## ABOUT THIS EXERCISE
Count the lines below that contain "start". Answer with the number alone.

## PROVIDED DATA
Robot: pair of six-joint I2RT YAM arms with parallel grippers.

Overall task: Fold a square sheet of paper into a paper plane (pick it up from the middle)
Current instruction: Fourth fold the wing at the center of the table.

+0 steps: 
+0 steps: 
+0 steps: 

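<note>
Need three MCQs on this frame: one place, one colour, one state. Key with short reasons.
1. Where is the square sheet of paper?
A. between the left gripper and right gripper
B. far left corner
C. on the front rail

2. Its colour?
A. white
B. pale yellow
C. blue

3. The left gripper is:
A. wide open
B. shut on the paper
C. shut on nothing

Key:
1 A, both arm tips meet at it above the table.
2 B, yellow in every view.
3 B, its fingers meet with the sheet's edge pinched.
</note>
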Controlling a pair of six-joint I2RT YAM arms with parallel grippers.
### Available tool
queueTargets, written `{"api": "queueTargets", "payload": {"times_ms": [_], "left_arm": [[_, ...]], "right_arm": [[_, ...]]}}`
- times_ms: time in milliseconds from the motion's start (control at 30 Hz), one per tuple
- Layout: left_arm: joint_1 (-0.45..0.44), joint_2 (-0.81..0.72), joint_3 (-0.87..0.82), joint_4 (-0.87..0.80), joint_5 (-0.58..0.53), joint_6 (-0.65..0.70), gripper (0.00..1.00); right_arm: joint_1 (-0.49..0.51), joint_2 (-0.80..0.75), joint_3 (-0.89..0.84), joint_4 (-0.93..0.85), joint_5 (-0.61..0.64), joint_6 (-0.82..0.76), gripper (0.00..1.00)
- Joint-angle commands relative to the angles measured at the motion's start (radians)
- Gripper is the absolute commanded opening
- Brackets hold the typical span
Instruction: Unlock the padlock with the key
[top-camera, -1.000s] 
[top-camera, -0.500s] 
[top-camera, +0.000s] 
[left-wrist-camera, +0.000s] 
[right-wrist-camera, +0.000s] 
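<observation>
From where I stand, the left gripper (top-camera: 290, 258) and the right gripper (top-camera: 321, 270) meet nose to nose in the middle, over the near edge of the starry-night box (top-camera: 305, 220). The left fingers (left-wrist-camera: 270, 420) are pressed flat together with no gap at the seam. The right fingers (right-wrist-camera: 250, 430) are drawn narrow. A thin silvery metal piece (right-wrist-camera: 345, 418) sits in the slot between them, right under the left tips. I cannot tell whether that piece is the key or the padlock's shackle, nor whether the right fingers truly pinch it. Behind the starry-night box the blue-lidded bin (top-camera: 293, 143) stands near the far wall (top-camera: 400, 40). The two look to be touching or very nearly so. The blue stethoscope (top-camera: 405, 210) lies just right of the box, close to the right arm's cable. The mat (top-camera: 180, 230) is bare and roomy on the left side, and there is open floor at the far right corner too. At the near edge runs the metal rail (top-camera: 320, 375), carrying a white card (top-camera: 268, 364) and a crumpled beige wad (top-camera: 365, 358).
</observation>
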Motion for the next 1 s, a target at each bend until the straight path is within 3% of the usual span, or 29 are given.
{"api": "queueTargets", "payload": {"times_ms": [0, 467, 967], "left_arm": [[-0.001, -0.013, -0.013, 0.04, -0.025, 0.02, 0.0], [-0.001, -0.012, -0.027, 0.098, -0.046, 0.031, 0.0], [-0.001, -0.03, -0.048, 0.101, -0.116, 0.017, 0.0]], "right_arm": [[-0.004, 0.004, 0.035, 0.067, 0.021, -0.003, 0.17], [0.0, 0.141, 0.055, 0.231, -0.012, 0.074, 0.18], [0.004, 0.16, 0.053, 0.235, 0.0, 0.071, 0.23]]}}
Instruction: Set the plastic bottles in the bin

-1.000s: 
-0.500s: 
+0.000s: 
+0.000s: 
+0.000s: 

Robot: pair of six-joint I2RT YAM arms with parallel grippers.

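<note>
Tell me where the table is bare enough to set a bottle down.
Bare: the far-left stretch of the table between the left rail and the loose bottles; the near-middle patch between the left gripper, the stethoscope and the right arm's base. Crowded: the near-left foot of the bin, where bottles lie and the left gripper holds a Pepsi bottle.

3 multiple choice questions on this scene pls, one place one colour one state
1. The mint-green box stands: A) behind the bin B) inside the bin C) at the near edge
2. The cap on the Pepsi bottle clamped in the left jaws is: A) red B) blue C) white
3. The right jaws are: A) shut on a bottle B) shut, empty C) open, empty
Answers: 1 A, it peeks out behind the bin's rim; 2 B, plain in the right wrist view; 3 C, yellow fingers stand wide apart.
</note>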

## OUTPUT BELOW
2